Lives Lived and Lives Lost - Portsmouth and the Great War

HARRY PALMER DAGWELL
 
Shipbuilding was the theme that ran through the history of the Dagwell family from the time that Harry Palmer's great-grandfather Thomas Dagwell was building boats at Lymington, Hampshire. The trade was carried on by his grandfather John who left Lymington to seek work, initially at Gosport but later at Hull in Yorkshire. And it was Harry Palmer's father, also known as Harry Palmer Dagwell that brought the skills inherited from his father to Portsmouth in the 1890s.
 
Great-grandfather Thomas was born in 1808 at Lymington, married his wife Ann there and together they had six children by the time of the 1841 Census.
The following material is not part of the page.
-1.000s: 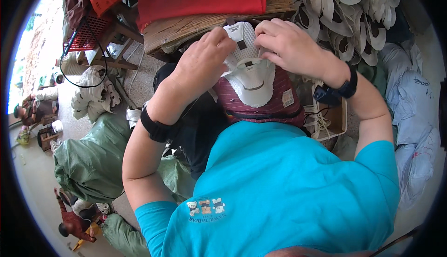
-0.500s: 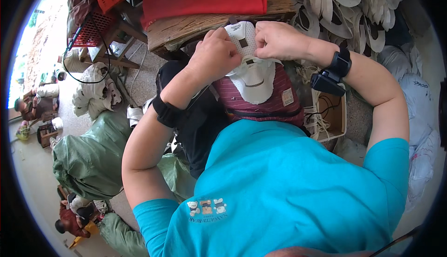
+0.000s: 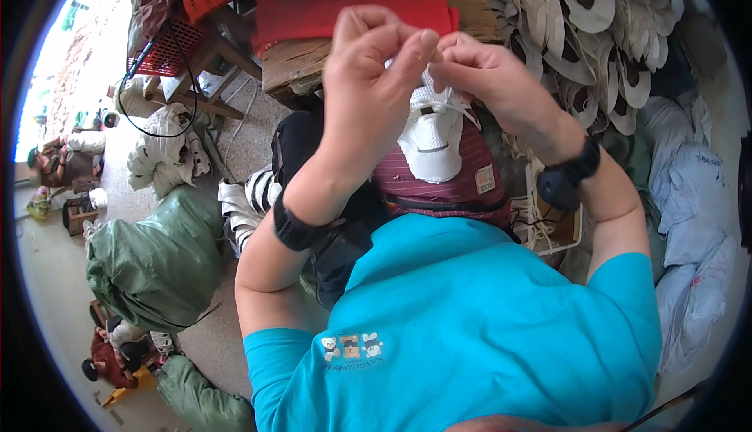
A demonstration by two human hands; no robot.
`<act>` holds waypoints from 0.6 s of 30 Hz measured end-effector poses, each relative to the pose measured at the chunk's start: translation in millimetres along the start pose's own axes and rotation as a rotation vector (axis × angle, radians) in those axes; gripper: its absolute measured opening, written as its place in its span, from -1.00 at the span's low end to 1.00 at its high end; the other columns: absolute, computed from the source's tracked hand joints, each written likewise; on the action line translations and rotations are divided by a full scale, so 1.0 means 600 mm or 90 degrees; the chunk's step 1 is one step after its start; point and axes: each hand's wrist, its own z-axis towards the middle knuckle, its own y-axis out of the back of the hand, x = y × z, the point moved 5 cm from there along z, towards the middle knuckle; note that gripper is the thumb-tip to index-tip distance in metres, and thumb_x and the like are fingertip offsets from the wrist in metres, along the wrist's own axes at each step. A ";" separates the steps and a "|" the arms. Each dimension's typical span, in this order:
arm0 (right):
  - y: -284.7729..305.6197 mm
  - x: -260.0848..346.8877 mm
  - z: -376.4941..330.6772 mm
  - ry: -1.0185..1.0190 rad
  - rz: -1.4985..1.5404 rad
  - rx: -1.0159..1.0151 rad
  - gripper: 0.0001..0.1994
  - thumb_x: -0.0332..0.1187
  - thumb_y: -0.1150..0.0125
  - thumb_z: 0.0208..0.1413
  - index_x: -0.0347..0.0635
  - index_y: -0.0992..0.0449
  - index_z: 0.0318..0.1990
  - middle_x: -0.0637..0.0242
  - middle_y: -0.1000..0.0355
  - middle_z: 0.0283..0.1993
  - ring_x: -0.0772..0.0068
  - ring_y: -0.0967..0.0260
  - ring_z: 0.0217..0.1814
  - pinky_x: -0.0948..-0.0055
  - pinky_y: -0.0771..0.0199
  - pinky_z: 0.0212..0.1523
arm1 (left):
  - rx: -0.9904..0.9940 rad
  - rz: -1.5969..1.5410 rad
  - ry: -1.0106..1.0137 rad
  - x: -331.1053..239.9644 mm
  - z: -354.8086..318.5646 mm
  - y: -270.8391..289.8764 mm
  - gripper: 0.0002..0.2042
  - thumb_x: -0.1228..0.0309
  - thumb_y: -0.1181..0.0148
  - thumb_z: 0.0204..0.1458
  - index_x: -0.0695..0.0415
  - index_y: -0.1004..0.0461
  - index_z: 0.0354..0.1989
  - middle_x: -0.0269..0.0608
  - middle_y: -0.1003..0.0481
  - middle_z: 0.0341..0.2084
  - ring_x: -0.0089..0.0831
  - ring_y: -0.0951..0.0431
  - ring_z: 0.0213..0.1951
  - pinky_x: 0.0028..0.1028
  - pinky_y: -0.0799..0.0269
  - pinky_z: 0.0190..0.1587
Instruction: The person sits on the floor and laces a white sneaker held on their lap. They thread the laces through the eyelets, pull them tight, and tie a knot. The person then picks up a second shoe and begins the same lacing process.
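A white mesh shoe upper lies on the maroon pinstriped cloth over my lap. A thin white lace crosses the upper just below my hands. My left hand is raised above the upper's far end, thumb and fingers closed in a pinch. Close against its fingertips, my right hand is pinched too. Whatever their fingertips hold is hidden by the fingers. Both hands cover much of the upper's far part. Each wrist wears a black strap with a small black device.
Red cloth covers part of the wooden table ahead. Pale shoe pieces hang in rows at far right. A bin of laces stands right of my lap. Green sacks and other people are at left.
Both hands have lifted off the shoe upper, rising toward me with fingertips close together. Earlier they gripped the upper's sides. The upper now lies slightly lower in view.
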 end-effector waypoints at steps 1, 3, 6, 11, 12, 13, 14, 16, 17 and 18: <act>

The fourth child was John Dagwell who was born in 1838. He does not appear in the 1851 Census and by the next, ten years later, he had moved to Gosport and was living as a lodger on Church Path. On the 2nd February 1863 John married Emma Ann Palmer at St. Mary's Church, Portsmouth and then returned with her to a house in Gosport where their first child Harry Palmer Dagwell was born in 1865.
 
Three more boys followed Harry before John decided to move his family to Hull in Yorkshire, probably in the mid 1870s. There Harry followed his father into the boat building trade and in 1887 married Annie Elizabeth Ablett, a native of Patrington in Yorkshire. Harry and Annie had four children whilst they were at Hull, Annie, Daisy, Ivy and Bertha, all born between 1889 and 1895. The family then moved south to Portsmouth and were recorded by the 1901 Census as living at 17 Bramble Road, off Fawcett Road, Southsea. There two more children were born, Harry Palmer jnr. (1897) and Arthur (1904).
 
By 1911 Harry snr. was working as a shipwright in HM Dockyard, Portsmouth whilst Harry jnr. was a 14 year old schoolboy. It's not known if Harry jnr. followed in his father's footsteps but if he did it wasn't for long because three years later the Great War broke out and Harry jnr enlisted in the army. He probably signed on quite early as he joined the 1st/4th Battalion of the Hampshire Regiment and they were formed between August and October 1914 when they sailed for India. In March 1915 the battalion was posted to Mesopotamia where they remained for the rest of the war. Harry Dagwell did not survive that long having lost his life in July 1916.
 
FURTHER INFORMATION
 
The Commonwealth War Graves Commission lists Harry Palmer Dagwell, Private (4797), 1st/4th Battalion, Hampshire Regiment, died, 25/07/1916, aged 19 years. Buried at the Amara War Cemetery, Iraq, (Grave Ref: XV.C.4.). Son of Harry and Annie Dagwell, of 3, Empshott Rd., Frensham Rd., East Southsea, Portsmouth.
 
Harry Dagwell is commemorated on the Cenotaph, Guildhall Square, Portsmouth. He is not listed in "The National Roll of the Great War", Section X.